• What this task involves
Look below for the line with "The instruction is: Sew" and the line with "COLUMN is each". Copy exactly those two lines and every line between, but not the pictures.

• Records for this task
◆ ◆ ◆ ◆ ◆
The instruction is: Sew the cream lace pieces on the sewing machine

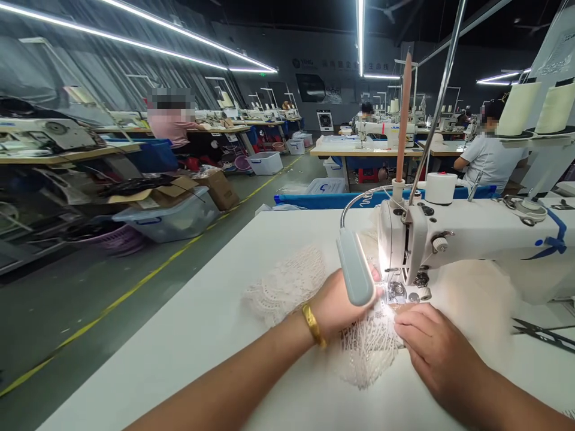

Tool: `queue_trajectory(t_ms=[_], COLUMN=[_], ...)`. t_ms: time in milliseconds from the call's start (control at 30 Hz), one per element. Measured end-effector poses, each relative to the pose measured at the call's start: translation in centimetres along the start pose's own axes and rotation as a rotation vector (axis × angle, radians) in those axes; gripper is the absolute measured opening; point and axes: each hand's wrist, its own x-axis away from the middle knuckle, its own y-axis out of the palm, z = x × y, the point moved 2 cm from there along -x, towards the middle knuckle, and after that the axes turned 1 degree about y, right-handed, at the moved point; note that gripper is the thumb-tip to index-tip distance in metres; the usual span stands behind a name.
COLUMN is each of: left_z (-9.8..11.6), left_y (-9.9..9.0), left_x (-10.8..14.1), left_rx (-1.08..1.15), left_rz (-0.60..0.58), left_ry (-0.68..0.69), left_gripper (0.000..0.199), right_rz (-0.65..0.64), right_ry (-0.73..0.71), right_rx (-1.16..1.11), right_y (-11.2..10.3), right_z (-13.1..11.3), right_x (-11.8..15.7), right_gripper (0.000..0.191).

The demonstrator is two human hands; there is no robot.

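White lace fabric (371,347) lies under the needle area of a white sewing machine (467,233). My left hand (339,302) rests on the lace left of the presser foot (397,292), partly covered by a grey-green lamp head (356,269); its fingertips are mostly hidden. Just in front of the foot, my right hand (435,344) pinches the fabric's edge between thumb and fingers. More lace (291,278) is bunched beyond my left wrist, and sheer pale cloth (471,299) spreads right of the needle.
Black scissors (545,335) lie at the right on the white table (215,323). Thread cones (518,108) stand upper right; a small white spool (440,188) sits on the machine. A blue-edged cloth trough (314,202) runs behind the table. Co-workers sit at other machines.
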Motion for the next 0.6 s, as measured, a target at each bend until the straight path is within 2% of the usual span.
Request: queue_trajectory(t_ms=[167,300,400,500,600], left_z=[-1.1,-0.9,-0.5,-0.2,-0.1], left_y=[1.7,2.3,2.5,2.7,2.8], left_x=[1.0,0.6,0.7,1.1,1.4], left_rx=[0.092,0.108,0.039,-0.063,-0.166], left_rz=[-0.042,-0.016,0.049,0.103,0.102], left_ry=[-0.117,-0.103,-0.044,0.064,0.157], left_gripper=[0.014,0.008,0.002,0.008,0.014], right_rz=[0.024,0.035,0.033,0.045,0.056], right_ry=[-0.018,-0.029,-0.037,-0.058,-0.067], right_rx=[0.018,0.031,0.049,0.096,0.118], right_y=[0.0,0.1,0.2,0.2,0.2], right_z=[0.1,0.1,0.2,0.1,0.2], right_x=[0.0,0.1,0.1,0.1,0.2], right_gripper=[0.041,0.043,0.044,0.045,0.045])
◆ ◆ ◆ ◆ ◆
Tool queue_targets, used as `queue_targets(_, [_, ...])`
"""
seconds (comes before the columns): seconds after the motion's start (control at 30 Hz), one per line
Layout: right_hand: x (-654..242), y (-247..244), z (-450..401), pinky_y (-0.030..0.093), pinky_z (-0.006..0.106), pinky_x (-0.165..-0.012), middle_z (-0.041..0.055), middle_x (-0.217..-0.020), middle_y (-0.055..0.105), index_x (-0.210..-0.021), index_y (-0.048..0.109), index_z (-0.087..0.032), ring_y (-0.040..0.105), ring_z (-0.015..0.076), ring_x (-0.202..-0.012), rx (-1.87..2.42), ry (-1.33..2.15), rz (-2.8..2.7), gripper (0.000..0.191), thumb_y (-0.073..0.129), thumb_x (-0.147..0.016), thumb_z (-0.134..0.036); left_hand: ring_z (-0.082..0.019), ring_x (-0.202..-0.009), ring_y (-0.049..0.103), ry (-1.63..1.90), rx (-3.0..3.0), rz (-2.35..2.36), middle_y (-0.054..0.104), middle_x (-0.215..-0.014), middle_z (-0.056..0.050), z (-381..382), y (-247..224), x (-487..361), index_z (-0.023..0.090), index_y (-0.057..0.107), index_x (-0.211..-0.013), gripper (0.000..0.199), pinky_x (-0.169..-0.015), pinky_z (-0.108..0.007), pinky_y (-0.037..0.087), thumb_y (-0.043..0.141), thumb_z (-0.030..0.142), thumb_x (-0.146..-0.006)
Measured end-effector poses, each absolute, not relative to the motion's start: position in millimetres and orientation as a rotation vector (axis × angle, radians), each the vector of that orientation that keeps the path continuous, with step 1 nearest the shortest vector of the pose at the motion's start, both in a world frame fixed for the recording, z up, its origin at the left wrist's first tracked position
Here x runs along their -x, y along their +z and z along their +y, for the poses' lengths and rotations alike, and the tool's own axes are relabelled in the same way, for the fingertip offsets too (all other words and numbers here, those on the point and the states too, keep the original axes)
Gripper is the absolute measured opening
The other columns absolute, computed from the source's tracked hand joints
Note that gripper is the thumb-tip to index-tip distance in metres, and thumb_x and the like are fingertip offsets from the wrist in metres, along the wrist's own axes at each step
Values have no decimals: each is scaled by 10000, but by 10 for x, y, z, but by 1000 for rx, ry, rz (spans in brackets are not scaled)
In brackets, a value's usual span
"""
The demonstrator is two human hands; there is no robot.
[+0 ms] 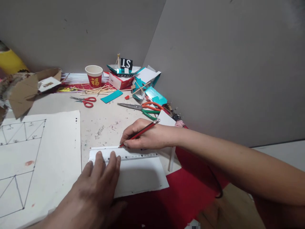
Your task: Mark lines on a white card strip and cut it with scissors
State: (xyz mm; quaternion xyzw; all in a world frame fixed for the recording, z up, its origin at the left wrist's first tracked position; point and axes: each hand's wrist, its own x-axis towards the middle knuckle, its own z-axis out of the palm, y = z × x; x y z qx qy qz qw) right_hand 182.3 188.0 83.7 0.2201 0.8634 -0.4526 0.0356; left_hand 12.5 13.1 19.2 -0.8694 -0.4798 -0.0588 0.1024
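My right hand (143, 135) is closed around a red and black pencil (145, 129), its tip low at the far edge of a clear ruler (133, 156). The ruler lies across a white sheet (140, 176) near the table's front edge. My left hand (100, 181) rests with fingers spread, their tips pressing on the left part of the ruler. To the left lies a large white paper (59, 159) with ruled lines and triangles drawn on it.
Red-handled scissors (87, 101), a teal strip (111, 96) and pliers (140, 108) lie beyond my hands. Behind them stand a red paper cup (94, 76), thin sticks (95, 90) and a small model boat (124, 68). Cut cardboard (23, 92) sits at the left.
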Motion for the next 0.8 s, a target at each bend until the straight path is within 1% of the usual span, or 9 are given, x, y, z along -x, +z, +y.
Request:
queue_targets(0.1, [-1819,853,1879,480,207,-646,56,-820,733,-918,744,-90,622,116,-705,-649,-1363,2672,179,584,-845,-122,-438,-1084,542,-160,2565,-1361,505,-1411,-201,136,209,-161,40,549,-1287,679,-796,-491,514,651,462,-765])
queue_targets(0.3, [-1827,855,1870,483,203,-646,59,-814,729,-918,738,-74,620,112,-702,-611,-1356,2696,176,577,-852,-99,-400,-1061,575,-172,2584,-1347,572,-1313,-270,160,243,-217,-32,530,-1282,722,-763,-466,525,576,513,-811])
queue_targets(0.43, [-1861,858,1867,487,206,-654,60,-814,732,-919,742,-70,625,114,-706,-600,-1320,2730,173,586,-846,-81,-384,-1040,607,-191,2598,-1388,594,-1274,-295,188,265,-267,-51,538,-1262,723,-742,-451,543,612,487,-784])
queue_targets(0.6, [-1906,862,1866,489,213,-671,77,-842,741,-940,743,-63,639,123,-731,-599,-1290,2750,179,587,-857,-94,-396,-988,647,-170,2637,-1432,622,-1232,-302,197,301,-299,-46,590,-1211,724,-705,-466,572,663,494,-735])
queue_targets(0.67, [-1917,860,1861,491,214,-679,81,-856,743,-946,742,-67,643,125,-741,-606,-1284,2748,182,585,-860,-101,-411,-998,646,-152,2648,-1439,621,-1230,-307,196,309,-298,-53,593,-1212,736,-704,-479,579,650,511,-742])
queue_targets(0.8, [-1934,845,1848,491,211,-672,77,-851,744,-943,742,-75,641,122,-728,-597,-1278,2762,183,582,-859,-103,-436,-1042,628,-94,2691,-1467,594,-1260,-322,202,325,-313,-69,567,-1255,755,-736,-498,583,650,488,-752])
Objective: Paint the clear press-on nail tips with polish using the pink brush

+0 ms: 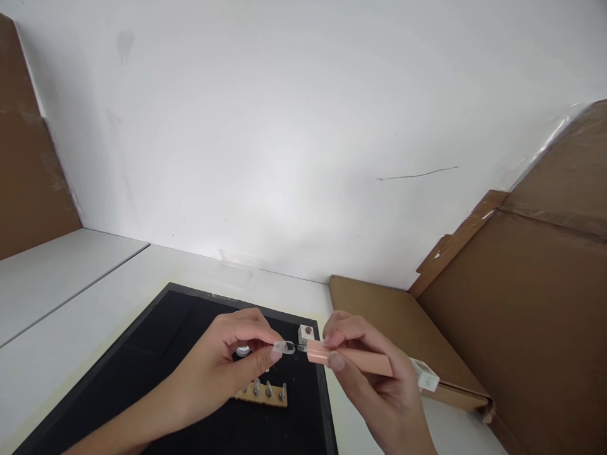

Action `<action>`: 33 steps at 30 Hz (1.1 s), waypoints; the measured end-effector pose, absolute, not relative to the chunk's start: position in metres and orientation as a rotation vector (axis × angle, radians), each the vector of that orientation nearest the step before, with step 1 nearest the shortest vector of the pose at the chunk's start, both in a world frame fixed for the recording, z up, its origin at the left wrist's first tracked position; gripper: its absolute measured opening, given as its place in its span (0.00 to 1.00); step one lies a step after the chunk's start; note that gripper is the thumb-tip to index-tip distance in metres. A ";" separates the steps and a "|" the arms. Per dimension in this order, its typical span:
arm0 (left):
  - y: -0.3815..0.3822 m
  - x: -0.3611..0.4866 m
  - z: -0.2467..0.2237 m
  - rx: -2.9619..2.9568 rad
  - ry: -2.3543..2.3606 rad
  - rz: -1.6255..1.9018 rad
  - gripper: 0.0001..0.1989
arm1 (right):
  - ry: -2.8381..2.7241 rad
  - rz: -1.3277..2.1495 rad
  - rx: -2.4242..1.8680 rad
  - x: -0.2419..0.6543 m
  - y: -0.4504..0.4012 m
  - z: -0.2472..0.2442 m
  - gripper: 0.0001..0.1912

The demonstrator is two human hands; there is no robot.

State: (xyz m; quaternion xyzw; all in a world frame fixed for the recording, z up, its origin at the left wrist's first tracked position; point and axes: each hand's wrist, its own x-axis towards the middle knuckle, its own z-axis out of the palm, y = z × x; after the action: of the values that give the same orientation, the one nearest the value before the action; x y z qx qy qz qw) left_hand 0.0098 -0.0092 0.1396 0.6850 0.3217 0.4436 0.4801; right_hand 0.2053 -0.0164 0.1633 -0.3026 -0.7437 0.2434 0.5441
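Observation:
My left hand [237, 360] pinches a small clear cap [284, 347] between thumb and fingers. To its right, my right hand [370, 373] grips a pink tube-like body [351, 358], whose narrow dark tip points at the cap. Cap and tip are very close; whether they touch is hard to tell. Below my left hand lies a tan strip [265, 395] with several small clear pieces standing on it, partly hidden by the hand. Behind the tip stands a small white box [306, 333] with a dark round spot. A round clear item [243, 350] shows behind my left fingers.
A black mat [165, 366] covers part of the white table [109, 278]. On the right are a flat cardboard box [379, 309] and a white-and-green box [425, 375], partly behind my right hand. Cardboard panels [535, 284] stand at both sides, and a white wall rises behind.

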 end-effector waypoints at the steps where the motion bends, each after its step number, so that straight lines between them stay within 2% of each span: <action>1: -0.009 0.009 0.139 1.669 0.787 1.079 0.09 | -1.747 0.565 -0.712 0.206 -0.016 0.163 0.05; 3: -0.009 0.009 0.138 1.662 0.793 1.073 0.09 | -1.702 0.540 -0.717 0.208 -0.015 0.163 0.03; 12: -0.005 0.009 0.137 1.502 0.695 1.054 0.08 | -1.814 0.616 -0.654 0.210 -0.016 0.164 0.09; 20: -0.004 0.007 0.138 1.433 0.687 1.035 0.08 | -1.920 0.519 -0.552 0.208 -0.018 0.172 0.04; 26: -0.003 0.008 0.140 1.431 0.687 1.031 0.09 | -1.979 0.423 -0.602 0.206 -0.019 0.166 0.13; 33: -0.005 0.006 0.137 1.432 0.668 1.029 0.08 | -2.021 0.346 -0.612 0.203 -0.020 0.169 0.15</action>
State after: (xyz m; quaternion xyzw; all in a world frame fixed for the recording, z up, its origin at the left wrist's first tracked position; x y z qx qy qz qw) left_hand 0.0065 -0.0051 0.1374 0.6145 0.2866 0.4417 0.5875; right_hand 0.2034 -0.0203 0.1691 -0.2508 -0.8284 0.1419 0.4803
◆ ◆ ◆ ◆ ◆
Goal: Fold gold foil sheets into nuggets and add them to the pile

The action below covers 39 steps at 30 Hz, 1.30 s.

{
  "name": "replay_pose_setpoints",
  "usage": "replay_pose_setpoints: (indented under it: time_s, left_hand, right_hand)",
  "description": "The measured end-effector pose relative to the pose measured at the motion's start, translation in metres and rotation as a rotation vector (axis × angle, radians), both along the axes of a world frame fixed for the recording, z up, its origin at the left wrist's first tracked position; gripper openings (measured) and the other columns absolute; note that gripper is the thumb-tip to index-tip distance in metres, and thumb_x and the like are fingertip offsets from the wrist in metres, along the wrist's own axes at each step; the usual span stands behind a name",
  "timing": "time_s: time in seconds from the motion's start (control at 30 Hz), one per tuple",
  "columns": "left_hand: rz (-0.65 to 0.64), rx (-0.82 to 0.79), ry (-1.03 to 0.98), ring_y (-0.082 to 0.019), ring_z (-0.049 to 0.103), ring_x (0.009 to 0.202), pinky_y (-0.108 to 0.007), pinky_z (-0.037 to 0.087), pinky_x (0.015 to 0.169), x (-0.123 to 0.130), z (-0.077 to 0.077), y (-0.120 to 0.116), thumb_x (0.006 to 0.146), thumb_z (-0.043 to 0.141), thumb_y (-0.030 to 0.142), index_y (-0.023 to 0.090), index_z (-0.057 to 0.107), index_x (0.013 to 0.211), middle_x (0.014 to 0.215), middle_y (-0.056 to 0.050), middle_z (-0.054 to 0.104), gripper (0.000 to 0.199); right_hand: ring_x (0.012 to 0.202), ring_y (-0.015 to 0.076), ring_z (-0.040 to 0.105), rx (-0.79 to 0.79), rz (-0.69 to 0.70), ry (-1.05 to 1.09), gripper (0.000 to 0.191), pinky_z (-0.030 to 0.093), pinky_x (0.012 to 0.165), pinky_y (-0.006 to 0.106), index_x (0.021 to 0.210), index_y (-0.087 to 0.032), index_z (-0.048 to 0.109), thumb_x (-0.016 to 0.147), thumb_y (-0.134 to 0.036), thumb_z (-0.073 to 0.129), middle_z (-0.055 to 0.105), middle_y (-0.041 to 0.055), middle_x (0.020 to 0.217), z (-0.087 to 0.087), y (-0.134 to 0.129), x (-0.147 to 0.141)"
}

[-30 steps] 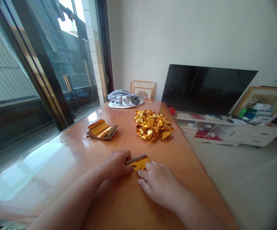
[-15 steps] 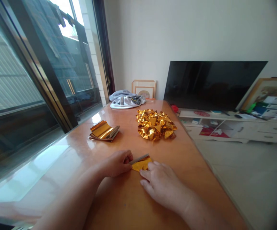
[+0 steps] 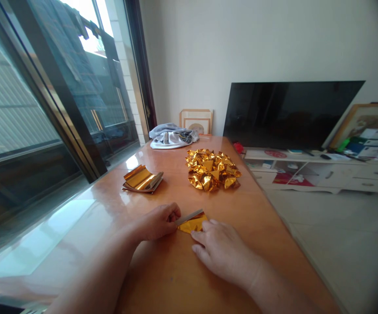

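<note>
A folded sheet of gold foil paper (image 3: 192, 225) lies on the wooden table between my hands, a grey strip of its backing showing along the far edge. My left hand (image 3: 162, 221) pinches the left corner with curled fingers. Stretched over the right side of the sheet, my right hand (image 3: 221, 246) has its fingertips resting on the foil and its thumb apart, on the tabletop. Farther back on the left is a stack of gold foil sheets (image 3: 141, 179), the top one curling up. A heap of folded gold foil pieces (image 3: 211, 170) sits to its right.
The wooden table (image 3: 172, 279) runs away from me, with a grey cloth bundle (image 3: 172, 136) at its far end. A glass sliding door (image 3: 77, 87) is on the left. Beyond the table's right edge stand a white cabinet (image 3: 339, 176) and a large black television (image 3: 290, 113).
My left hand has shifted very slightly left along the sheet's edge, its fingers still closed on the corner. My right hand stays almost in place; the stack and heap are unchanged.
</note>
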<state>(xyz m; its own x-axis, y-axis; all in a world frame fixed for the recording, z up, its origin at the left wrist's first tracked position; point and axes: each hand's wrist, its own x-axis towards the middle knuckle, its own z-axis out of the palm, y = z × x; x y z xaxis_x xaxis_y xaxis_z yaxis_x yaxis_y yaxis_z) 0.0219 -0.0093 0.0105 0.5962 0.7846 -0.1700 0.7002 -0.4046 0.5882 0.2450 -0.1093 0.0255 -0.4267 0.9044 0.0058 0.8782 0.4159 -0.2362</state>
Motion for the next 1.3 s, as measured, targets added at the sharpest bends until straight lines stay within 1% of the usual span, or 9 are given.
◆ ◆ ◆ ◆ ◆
• Response area
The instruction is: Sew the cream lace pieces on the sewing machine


Tool: `queue_trajectory(t_ms=[_], COLUMN=[_], ...)`. t_ms: time in milliseconds from the call's start (control at 30 Hz), one per element. Measured end-effector poses, each relative to the pose measured at the call's start: translation in centimetres along the start pose's own axes and rotation as a rotation vector (axis × angle, radians) in those axes; gripper is the absolute measured opening; point and axes: each hand's wrist, its own x-axis away from the middle knuckle, its own y-axis out of the palm, z = x × y, the point moved 2 cm from there along -x, towards the middle knuckle, and after that the axes turned 1 degree about y, right-handed, at the moved point; note that gripper is the thumb-tip to index-tip distance in metres; the usual span stands behind a name.
COLUMN is each of: left_z (-9.8..11.6), left_y (-9.9..9.0), left_x (-10.8..14.1), left_rx (-1.08..1.15), left_rz (-0.60..0.58), left_ry (-0.68..0.69), left_gripper (0.000..0.199), right_rz (-0.65..0.64), right_ry (-0.73..0.71), right_rx (-1.16..1.11), right_y (-11.2..10.3), right_z (-13.1..11.3), right_x (-11.8..15.7), right_gripper (0.000..0.191).

The requested output is complete.